┌──

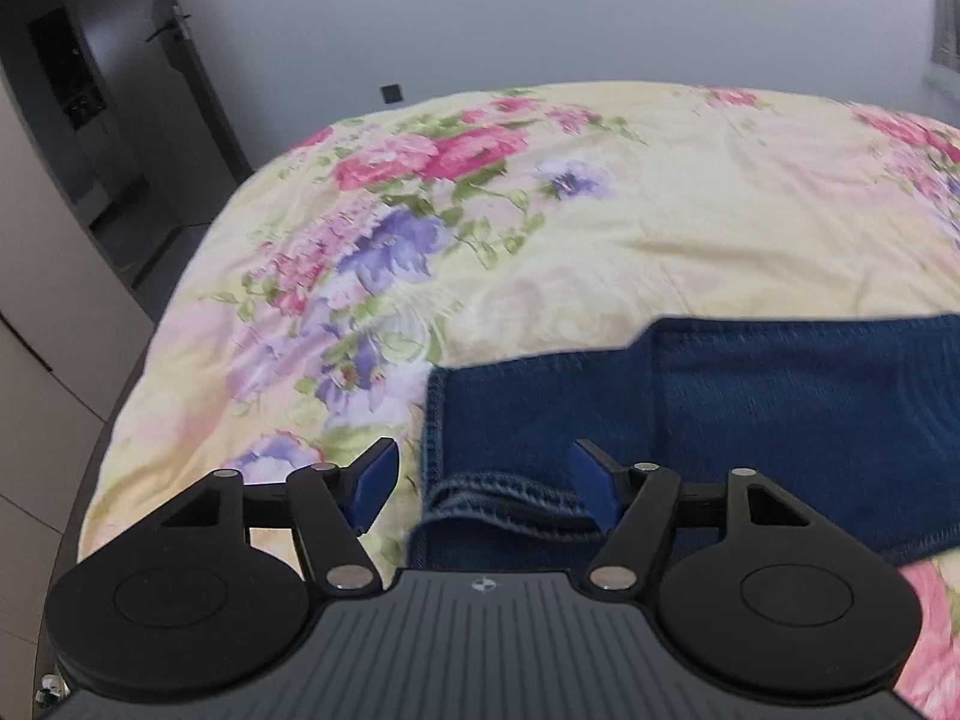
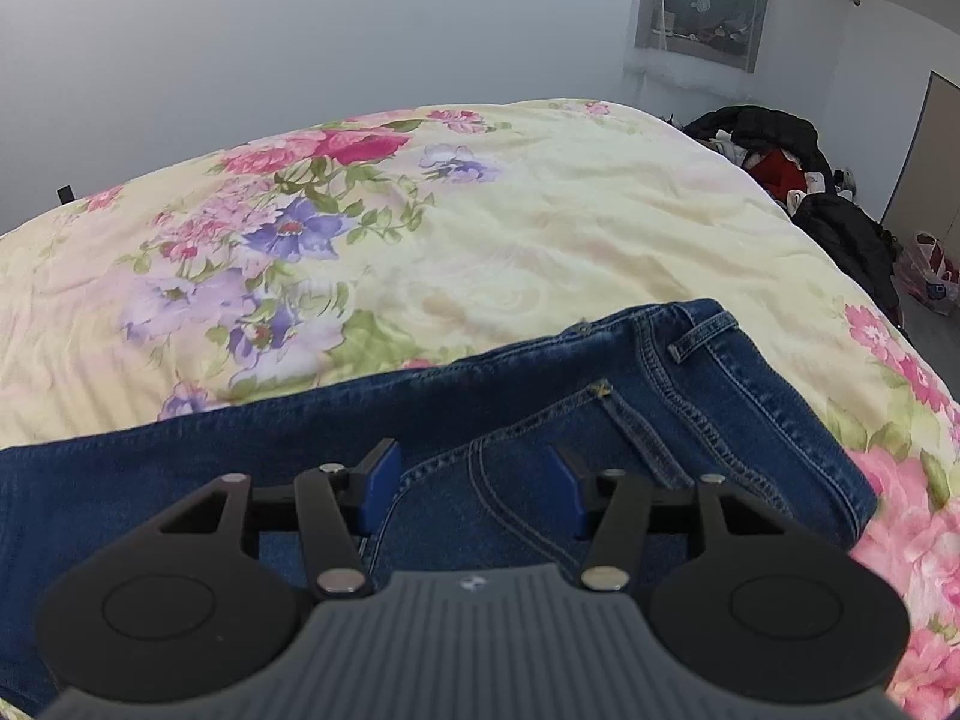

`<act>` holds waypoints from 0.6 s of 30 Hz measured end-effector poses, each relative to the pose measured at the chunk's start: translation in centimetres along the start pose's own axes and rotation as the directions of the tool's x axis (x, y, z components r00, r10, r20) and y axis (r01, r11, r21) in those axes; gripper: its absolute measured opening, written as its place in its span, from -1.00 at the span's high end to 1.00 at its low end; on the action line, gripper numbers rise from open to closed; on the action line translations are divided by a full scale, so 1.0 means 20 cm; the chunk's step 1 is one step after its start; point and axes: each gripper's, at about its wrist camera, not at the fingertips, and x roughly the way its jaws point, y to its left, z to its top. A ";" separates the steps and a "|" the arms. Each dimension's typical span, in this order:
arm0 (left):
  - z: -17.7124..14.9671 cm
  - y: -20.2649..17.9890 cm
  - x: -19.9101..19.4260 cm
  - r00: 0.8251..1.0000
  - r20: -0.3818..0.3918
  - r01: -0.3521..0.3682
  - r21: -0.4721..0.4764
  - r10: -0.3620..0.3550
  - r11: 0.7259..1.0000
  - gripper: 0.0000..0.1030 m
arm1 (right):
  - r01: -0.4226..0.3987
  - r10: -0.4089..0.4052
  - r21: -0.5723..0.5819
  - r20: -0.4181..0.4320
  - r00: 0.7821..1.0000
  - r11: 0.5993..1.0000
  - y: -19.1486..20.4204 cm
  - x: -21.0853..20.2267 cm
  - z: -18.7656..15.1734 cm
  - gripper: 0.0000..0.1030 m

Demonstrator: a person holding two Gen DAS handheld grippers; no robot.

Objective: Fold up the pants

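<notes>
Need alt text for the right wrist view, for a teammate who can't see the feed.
The open right gripper hovers over the waist end of blue jeans, its blue pads either side of a back pocket seam. The jeans lie flat on a floral bedspread; dark clothes are piled beyond the bed's far right.

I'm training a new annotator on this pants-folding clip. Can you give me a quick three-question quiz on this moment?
1. True or false: the left gripper is clamped shut on the jeans.
2. Which end of the jeans lies under the right gripper? A) leg hems B) waistband and pocket C) neither
3. Fill in: the jeans lie on a floral ____.

Key: 1 false, both grippers are open; 2 B; 3 bedspread.
</notes>
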 end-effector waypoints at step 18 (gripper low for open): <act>0.07 0.08 0.21 0.994 0.079 -0.063 -0.171 0.078 0.983 0.23 | 0.005 -0.012 -0.128 -0.052 0.999 0.992 0.14 0.03 -0.19 0.69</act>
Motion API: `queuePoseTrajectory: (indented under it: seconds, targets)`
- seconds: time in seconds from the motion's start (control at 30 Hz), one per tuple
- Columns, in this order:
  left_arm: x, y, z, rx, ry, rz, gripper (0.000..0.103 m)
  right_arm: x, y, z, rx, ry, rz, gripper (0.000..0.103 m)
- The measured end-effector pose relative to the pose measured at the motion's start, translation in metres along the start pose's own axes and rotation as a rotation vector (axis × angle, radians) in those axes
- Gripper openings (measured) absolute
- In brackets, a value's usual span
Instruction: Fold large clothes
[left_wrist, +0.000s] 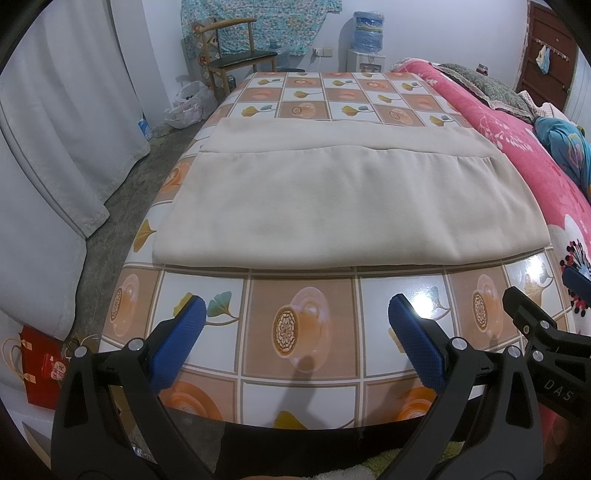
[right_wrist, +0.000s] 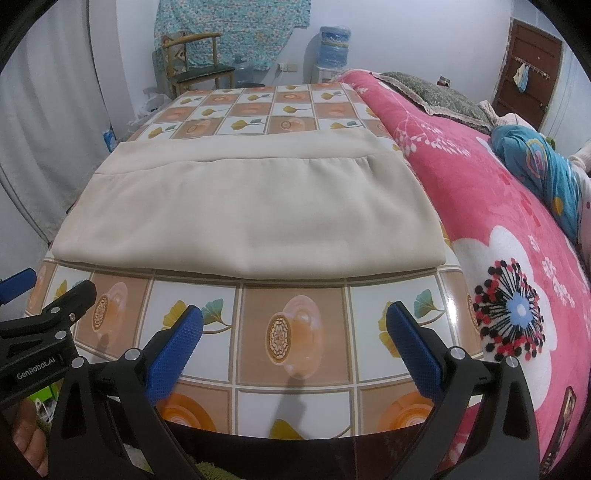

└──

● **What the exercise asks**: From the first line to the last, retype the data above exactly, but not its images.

● **Response box**:
`<act>` holds waypoints from 0.6 s of 30 Hz measured end-effector poses, each relative to the pose measured at the chunk's start: translation in centimetres along the start pose's own axes and rotation as the directions of the tool's x axis (x, y, z components r00, r10, r20) and y axis (r01, r11, r21) in those axes; gripper: its absolute measured opening, written as its place in its span, from -1.00 at the span's high end to 1.00 at its low end; on the action line, gripper numbers rise from open to closed; on the action line translations are divided by a full scale, so 1.0 means 20 cm; the chunk's step 1 is one step after its start; point and axes: each gripper's, at about its wrist camera, not at the fingertips, and x roughly the way its jaws point, y to its left, z to its top. A ";" separates the steps and a "|" the arms. Each dimension's typical span, in this order:
arm0 (left):
  - z: -17.7124..14.9671 cm
  - y: -20.2649..17.9890 cm
  - x: -19.9101..19.4260 cm
  - r00: 0.8251..1.0000
  - r20: -0.3818..0.3918
  - r01: -0.3521..0.3682
  - r21: -0.4721..0.4764
  - r10: -0.3620..0.3550
  - r11: 0.7259..1.0000
  - gripper: 0.0000..0.1030 m
arm1 (right):
  - r01: -0.4226..0.3987
  - r10: -0.4089..0.4052
  - r21: -0.5723..0.5819
  - r20: -0.4181..0.4320
  - r00: 0.7821..1.0000
  - r11: 0.5993..1.0000
  - y: -19.1486..20.4204 cm
  - x: -21.0853..20.2267 cm
  - z: -18.7656..15.1734 cm
  - gripper: 0.0000..0.1030 m

Demonstrator: a person holding two Gen DAS handheld grippers; no robot.

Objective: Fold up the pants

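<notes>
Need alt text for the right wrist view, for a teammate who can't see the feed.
The open right gripper hovers over the waist end of blue jeans, its blue pads either side of a back pocket seam. The jeans lie flat on a floral bedspread; dark clothes are piled beyond the bed's far right.

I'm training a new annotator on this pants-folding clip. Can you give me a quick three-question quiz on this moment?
1. True or false: the left gripper is clamped shut on the jeans.
2. Which end of the jeans lies under the right gripper? A) leg hems B) waistband and pocket C) neither
3. Fill in: the jeans lie on a floral ____.

Key: 1 false, both grippers are open; 2 B; 3 bedspread.
</notes>
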 end-effector waypoints at step 18 (gripper low for open): <act>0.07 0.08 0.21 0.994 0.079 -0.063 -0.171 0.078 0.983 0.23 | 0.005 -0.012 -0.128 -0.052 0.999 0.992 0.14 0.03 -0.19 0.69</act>
Motion API: `queuePoseTrajectory: (indented under it: seconds, targets)`
- seconds: time in seconds from the motion's start (control at 30 Hz), one per tuple
- Columns, in this order:
  left_arm: x, y, z, rx, ry, rz, gripper (0.000..0.103 m)
  right_arm: x, y, z, rx, ry, rz, gripper (0.000..0.103 m)
- The measured end-effector pose relative to the pose measured at the motion's start, translation in metres along the start pose's own axes and rotation as a rotation vector (axis × angle, radians) in those axes
- Gripper openings (measured) absolute
- In brackets, a value's usual span
Instruction: Fold large clothes
[left_wrist, +0.000s] 
[right_wrist, +0.000s] 

Now the exercise is finished.